The ABC test is a test that is used in several jurisdictions (eg California, Massachusetts, New Jersey) to distinguish employees from independent contractors. The ABC test has three prongs. An employee is only considered to be an independent contractor who is not covered by the wage rules if the hiring organization specifies each of the following conditions. * that the employee is free from the control and direction of the employer in connection with the performance of the work, both in contract for such work and in fact * that the employee performs work that is outside the ordinary course of business of the employing organization * That the employee is usually engaged in an independently established profession, an occupation or business of the same nature as the work performed for the employing organization The ABC test makes it difficult for companies to correctly classify workers as independent contractors, as they must meet each of the criteria. Thus, jurisdictions that use the ABC test are considered to be favorable to plaintiff lawyers filing claims on behalf of employees.
“Absolute” exclusions are exclusions contained in certain forms of insurance policies that exclude coverage of claims that are remotely but not directly related to the actual nature of the exclusion. The effect of such wording is to waive coverage in situations where coverage could reasonably be expected to apply.
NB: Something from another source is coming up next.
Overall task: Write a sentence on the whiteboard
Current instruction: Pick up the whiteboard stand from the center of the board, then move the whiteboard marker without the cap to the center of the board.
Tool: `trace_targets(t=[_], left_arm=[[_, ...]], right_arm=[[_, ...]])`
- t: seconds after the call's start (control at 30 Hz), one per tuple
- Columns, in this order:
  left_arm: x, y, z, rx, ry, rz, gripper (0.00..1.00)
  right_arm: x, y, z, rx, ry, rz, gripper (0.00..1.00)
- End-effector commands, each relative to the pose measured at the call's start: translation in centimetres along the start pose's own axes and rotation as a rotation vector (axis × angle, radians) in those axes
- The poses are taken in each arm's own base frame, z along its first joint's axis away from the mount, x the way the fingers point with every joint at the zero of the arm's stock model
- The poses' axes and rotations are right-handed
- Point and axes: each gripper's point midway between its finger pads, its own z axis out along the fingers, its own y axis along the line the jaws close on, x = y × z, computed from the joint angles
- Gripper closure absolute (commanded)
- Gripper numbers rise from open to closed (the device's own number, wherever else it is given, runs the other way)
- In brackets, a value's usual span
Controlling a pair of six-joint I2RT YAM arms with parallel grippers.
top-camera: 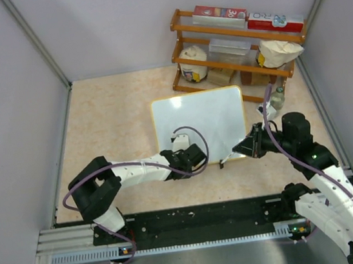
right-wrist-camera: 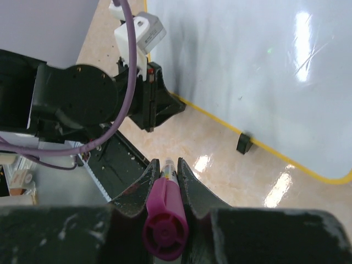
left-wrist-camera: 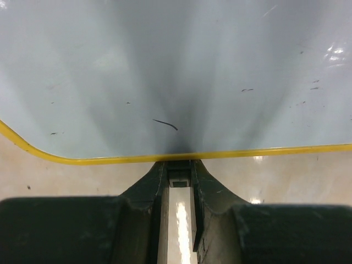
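Observation:
The whiteboard (top-camera: 198, 121) lies flat in the middle of the table, white with a yellow frame. No sentence is in view on it, and its surface (left-wrist-camera: 176, 71) shows only small dark specks. My left gripper (top-camera: 198, 159) sits at the board's near edge. In the left wrist view this gripper (left-wrist-camera: 179, 168) is shut on a black clip foot (left-wrist-camera: 179, 175) under the yellow frame. My right gripper (top-camera: 241, 147) hovers just off the board's near right corner. It (right-wrist-camera: 168, 165) is shut on a magenta marker (right-wrist-camera: 164, 220), which points down at the table beside the other clip foot (right-wrist-camera: 243, 143).
A wooden shelf (top-camera: 236, 39) stands behind the board with red-and-white boxes, a clear tub and jars. A small bottle (top-camera: 278, 98) stands right of the board. Grey walls close in the left and right sides. A black base rail (top-camera: 194, 217) runs along the near edge.

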Motion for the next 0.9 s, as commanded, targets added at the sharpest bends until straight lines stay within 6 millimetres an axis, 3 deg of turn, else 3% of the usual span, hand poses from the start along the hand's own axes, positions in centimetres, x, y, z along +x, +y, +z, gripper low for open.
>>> trace_targets(t=[0.0, 0.17, 0.37, 0.47, 0.5, 0.6, 0.87], left_arm=[[3.9, 0.2, -2.6, 0.022, 0.105, -0.008, 1.0], [6.3, -1.3, -4.4, 0.06, 0.128, -0.01, 1.0], [9.4, -1.9, -4.8, 0.054, 0.174, 0.012, 1.0], [10.5, -2.6, -4.8, 0.062, 0.188, 0.036, 0.84], [10.7, -2.8, -5.0, 0.066, 0.189, 0.049, 0.7], [10.8, -3.4, -5.2, 0.076, 0.184, 0.059, 0.49], [9.6, -7.2, -5.9, 0.174, 0.121, 0.117, 0.48]], right_arm=[[-0.9, 0.5, -0.3, -0.019, -0.039, -0.019, 1.0], [-0.9, 0.3, -0.2, -0.008, -0.04, -0.018, 1.0], [-1.0, 0.4, -0.3, -0.008, -0.049, -0.024, 1.0], [-0.9, 0.3, -0.4, -0.003, -0.05, -0.024, 1.0], [-0.9, 0.3, -0.4, 0.0, -0.05, -0.023, 1.0], [-1.0, 0.1, -0.6, 0.014, -0.057, -0.024, 1.0], [-1.3, -0.5, -0.6, 0.051, -0.069, -0.025, 1.0]])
For example, an absolute exclusion in a policy written to cover the risk of insurance agent errors and omissions (E&O) could be read as either implicitly arising from or related to any actual or perceived “injury”. Suppose, for example, that an insurance agent fails to provide bodily injury (BI) coverage for a customer and the customer is later held liable for BI. The client then sues the agent for failing to obtain the appropriate insurance policy. Given the wording of the “absolute” exception noted above, the agency policy may not respond to the claim. This is because the client’s assertion indirectly originated and was “linked” to BI. In recent years, these “absolute” exclusions have become more common, and insurers are increasingly using them to deny coverage to claims that would otherwise appear to be covered.
Absolute pollution exclusion is the standard pollution exclusion in Insurance Services Office, Inc. Commercial Liability Insurance (CGL) policies. (ISO) after 1986. This exception gets its name from the removal of the “sudden and random” exception from the standard 1973 CGL pollution exception. While it removes coverage for most pollution incidents that may occur in the course of an insured person’s business operations, coverage remains for some significant impacts, most notably certain incidental pollution losses (including hostile fire), product liability and completed operations, and some cases. - the premises are operated by contractors. Since the exclusion is not really “absolute”, a more appropriate nickname for it is “pollution exclusion in broad form”, and it is used in some IRMI publications.